Urgh, you're right, this is dubious. But I think your suggestion is too narrow:

  • transferring flags between *.m, *.mm, and *.h seems fine (mixed m and mm isn't that uncommon I think). -x should be set on the headers but not on the m or mm files.
  • transferring between *.c and *.cc doesn't seem always wrong. Many -W, -I, and -D flags are shared (aren't these the most important ones?). Clearly adding -x is bad in this case.
  • yeah, fortran... we should drop those, but I'd wait for a report. compile_commands is a clang "standard" afaik, so putting fortran there doesn't make sense unless the build system doesn't know about languages.
  • also if we hard-ban some candidates, we no longer have the guarantee that we can pick a best candidate, which adds complexity

So I'd suggest:

  • in addition to the "implied language changed" guard, only add -x to certain languages
  • maybe we should reward same-language somehow. This is tricky, because if there's a compile command for one header, it might be quite unusual. Also there'll be *lots* of matches. Not sure how to best do this.
sammccall updated this revision to Diff 141172.Apr 5 2018, 9:33 AM

Address cross-language issues in a more comprehensive way.
Prefers (potentially) same-language over cross-language, handles cross-language
flag transfers correctly using -x and handling (dropping) -std.

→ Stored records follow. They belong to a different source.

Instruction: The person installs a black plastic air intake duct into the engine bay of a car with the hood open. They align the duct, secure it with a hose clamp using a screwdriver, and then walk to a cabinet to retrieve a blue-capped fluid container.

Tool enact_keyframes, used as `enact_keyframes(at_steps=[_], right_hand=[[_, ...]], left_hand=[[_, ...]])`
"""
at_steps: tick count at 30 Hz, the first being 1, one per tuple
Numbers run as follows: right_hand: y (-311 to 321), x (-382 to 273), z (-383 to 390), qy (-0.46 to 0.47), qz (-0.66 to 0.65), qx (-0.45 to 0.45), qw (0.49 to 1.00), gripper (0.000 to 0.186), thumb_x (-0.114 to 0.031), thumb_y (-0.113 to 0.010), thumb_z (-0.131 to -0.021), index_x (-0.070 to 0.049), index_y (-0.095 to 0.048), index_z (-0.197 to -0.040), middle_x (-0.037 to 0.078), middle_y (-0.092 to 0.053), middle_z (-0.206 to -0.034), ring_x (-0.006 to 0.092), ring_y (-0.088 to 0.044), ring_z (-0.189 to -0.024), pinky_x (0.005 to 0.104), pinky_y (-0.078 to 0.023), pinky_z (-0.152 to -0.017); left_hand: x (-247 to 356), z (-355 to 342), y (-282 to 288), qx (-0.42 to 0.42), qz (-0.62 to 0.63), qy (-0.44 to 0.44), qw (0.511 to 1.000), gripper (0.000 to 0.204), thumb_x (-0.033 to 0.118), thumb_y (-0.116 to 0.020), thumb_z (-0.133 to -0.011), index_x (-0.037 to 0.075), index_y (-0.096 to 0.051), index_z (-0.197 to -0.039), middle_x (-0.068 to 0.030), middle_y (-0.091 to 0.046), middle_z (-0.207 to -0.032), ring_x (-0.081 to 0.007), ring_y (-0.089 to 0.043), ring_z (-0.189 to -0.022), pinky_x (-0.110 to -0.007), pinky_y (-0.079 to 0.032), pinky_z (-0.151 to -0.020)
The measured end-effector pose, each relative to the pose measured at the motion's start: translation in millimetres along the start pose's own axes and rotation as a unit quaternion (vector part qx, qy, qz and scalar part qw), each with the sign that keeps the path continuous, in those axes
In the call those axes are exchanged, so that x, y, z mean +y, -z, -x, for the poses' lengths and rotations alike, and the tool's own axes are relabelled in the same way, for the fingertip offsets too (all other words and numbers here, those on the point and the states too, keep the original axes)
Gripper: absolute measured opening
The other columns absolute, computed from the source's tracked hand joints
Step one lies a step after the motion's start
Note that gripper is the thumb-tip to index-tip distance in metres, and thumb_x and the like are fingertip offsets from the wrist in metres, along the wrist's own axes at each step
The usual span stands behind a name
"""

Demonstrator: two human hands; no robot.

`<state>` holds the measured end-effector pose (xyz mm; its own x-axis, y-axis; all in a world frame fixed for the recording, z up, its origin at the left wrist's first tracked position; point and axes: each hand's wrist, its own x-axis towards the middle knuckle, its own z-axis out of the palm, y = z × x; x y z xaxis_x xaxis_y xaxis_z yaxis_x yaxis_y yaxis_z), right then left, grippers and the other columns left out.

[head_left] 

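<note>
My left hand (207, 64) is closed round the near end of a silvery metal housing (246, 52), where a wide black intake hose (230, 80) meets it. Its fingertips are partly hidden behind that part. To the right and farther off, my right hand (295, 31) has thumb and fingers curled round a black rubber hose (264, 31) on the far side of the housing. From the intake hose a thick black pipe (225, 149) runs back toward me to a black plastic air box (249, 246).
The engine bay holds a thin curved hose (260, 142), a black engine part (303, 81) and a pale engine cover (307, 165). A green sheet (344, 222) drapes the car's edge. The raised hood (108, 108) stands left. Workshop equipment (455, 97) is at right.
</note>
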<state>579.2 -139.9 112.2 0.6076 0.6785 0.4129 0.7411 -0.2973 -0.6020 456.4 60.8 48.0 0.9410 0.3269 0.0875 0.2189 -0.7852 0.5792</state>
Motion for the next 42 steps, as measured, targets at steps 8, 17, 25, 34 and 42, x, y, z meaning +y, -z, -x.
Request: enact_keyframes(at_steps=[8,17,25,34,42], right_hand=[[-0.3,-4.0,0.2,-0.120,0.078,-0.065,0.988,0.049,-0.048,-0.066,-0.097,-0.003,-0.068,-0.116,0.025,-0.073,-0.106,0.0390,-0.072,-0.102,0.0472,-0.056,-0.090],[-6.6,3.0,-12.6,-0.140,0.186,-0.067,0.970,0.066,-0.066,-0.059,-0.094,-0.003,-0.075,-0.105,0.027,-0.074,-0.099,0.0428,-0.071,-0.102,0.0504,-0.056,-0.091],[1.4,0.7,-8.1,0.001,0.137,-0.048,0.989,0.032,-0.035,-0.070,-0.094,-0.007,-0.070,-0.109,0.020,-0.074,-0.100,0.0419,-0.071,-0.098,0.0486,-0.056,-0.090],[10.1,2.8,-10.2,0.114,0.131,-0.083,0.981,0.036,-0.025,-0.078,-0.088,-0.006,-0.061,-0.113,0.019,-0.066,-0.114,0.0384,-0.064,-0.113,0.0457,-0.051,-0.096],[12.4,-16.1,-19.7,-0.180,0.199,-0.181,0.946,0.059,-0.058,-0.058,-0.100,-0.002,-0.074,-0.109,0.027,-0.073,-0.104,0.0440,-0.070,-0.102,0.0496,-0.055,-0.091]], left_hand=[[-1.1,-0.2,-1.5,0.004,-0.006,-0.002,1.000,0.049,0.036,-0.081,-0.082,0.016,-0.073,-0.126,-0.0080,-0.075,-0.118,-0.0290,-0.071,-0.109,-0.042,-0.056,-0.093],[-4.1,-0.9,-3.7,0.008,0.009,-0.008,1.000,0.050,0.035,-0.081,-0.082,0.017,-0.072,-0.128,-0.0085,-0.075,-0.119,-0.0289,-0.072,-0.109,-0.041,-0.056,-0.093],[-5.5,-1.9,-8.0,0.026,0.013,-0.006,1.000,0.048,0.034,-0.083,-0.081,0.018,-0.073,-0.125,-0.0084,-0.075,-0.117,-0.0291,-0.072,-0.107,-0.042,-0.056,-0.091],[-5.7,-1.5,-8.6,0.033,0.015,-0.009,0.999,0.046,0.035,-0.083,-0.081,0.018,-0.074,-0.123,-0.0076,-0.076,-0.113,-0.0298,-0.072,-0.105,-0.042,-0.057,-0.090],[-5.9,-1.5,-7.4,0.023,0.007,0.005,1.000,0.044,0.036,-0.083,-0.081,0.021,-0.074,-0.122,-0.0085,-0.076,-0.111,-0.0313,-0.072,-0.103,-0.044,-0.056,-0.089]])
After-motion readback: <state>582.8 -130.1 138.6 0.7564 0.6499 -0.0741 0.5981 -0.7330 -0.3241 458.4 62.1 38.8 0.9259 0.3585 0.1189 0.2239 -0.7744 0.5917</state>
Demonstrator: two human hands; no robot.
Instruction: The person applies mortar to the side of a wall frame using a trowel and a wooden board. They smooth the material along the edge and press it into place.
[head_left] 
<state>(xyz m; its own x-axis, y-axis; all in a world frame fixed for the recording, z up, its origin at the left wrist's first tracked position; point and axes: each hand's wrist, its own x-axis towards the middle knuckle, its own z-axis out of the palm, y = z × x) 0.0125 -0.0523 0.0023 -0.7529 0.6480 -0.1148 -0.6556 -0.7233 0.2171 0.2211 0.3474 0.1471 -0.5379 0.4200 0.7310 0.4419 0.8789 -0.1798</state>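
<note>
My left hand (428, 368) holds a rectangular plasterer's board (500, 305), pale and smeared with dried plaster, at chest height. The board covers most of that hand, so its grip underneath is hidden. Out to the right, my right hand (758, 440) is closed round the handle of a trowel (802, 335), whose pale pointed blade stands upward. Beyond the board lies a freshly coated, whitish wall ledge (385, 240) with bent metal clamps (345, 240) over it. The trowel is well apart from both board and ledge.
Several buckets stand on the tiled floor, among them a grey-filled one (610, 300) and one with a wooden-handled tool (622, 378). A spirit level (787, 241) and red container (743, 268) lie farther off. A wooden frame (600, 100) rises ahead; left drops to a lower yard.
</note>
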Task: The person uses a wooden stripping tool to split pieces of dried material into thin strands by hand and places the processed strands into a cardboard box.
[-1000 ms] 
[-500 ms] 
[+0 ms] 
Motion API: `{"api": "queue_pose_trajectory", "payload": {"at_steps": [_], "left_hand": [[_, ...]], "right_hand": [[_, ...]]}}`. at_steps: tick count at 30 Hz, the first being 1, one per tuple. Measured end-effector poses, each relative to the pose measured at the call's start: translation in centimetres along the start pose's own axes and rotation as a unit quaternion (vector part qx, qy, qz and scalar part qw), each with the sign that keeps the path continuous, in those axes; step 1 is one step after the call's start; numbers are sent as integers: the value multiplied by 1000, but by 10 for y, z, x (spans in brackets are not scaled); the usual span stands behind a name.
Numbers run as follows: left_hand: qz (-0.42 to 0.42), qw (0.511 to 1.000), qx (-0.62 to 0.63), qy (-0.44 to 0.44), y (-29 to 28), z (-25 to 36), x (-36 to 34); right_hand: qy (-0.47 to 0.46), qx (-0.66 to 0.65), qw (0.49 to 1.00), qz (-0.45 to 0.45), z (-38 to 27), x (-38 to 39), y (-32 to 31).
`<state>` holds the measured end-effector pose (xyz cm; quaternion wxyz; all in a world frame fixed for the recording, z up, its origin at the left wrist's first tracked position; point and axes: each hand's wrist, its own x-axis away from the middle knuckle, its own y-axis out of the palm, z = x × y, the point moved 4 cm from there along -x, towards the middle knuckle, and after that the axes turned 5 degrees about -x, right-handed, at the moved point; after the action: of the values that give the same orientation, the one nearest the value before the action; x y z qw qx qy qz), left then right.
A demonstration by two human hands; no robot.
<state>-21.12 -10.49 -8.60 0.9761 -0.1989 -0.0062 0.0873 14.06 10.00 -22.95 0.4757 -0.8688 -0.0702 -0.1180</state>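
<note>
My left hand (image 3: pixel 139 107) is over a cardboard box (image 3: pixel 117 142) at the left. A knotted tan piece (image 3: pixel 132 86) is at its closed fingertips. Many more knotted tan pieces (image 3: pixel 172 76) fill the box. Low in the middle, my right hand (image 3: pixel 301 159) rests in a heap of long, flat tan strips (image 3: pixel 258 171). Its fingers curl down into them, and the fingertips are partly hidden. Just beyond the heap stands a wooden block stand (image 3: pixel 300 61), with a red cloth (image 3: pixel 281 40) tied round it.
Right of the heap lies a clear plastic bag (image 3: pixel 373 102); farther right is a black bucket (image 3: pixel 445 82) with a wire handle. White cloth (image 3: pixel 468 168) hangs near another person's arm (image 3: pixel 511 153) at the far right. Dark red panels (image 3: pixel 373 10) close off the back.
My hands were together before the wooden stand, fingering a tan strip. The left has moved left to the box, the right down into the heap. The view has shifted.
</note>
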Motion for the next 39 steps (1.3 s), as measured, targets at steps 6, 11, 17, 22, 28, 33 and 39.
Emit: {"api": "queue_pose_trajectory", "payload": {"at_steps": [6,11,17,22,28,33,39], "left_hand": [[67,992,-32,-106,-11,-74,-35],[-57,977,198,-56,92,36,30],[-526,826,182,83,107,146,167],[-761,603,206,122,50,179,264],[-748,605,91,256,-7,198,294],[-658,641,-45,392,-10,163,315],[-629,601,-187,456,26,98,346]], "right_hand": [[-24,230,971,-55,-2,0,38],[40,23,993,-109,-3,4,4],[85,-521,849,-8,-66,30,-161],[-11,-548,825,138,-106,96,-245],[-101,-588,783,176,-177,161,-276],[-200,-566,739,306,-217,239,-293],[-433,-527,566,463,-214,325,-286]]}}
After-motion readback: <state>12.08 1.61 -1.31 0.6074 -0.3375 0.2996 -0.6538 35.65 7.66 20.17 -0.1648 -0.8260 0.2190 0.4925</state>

sammccall marked 2 inline comments as done.Apr 5 2018, 9:34 AM
ilya-biryukov accepted this revision.Apr 9 2018, 2:35 AM

LGTM with a small nit.
Really excited about this landing!

lib/Tooling/InterpolatingCompilationDatabase.cpp
353 ↗(On Diff #141172)

Maybe put these fields into struct Candidate {}?
The code would, arguably, be easier to read. Up to you.

This revision is now accepted and ready to land.Apr 9 2018, 2:35 AM
This revision was automatically updated to reflect the committed changes.
This revision was automatically updated to reflect the committed changes.
sammccall marked an inline comment as done.